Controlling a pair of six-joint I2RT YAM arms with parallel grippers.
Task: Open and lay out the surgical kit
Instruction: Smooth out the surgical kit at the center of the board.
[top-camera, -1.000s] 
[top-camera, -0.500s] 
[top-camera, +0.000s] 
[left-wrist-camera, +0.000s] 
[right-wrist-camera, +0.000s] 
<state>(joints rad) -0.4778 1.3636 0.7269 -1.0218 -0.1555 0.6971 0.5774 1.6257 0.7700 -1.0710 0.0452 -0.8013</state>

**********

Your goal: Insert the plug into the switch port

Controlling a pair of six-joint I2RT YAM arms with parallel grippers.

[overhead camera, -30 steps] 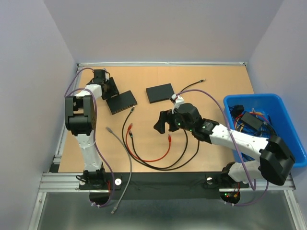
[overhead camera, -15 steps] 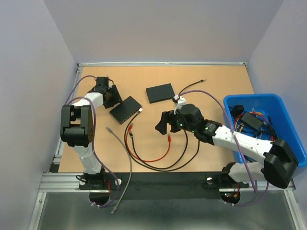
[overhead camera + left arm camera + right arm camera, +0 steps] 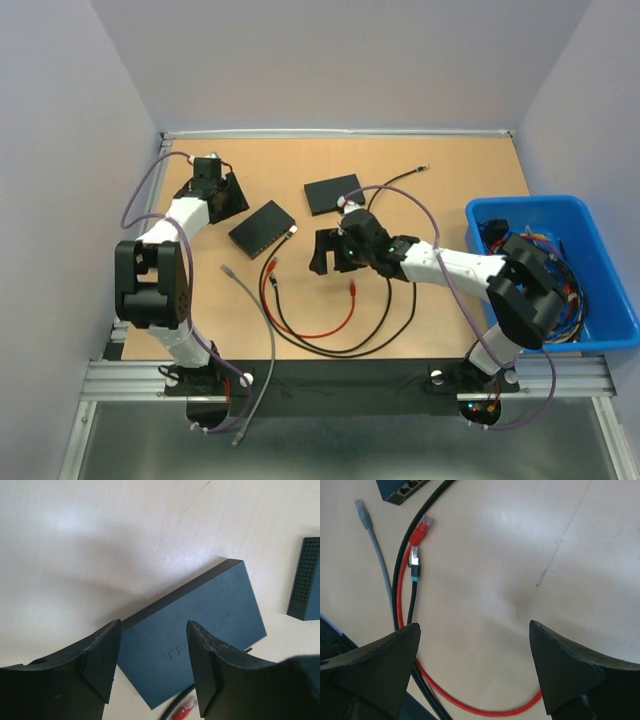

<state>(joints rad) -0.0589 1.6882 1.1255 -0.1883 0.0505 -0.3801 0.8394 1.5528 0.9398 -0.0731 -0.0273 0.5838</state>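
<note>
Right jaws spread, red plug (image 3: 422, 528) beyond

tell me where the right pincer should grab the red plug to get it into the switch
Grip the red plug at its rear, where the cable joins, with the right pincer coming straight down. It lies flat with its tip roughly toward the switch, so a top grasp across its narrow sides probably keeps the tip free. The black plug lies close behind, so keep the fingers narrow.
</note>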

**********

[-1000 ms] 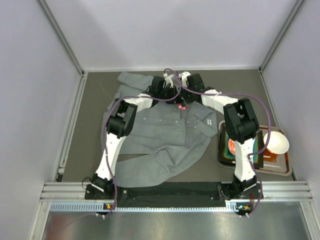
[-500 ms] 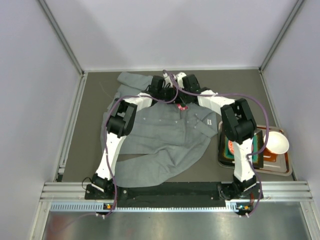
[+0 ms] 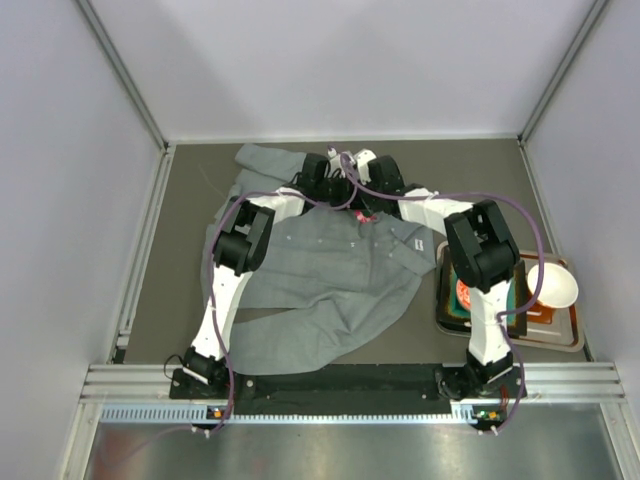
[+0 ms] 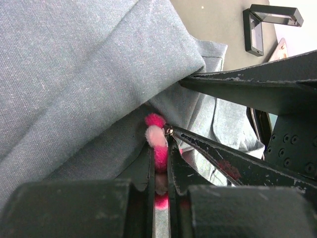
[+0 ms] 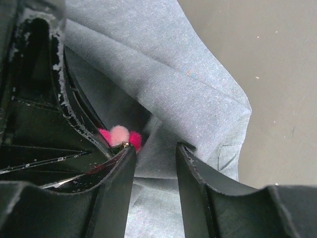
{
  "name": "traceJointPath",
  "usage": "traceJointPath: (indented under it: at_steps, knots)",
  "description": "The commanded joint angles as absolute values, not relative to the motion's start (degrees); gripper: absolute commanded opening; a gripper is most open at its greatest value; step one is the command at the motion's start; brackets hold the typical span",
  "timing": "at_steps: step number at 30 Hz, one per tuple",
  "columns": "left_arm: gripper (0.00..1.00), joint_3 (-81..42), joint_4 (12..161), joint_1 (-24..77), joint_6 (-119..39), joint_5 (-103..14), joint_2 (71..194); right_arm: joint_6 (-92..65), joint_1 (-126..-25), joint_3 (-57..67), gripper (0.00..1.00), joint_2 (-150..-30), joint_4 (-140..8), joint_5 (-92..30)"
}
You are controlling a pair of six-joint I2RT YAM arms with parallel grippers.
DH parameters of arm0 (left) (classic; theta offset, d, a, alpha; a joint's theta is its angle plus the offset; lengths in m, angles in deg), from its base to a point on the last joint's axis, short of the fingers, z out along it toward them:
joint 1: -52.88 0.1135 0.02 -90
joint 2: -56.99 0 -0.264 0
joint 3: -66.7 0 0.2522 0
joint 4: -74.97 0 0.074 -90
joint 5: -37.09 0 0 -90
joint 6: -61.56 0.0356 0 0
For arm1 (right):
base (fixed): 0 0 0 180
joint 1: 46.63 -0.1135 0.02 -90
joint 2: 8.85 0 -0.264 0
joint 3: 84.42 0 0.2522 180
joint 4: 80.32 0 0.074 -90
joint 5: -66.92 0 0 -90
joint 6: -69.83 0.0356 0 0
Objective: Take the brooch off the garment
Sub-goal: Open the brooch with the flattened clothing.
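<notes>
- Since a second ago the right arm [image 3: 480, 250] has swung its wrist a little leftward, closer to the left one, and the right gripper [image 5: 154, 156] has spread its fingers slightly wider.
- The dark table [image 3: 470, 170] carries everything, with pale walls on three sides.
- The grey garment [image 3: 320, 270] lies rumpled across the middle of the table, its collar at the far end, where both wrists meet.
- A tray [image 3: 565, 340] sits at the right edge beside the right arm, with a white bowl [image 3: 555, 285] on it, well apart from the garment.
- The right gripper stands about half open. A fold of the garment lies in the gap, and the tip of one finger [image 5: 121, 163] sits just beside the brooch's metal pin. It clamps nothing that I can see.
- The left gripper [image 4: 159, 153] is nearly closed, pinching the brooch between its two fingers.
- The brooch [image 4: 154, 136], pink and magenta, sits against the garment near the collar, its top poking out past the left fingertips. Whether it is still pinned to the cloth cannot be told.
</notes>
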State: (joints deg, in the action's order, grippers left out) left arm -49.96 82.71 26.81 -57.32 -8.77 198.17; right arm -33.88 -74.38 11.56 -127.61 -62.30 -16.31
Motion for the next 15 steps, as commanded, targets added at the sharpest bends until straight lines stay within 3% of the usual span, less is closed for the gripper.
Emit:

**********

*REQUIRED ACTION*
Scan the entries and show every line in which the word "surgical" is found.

*RESULT FOR THIS TASK*
Task: Open and lay out the surgical kit
Instruction: Smooth out the surgical kit at the center of the board.

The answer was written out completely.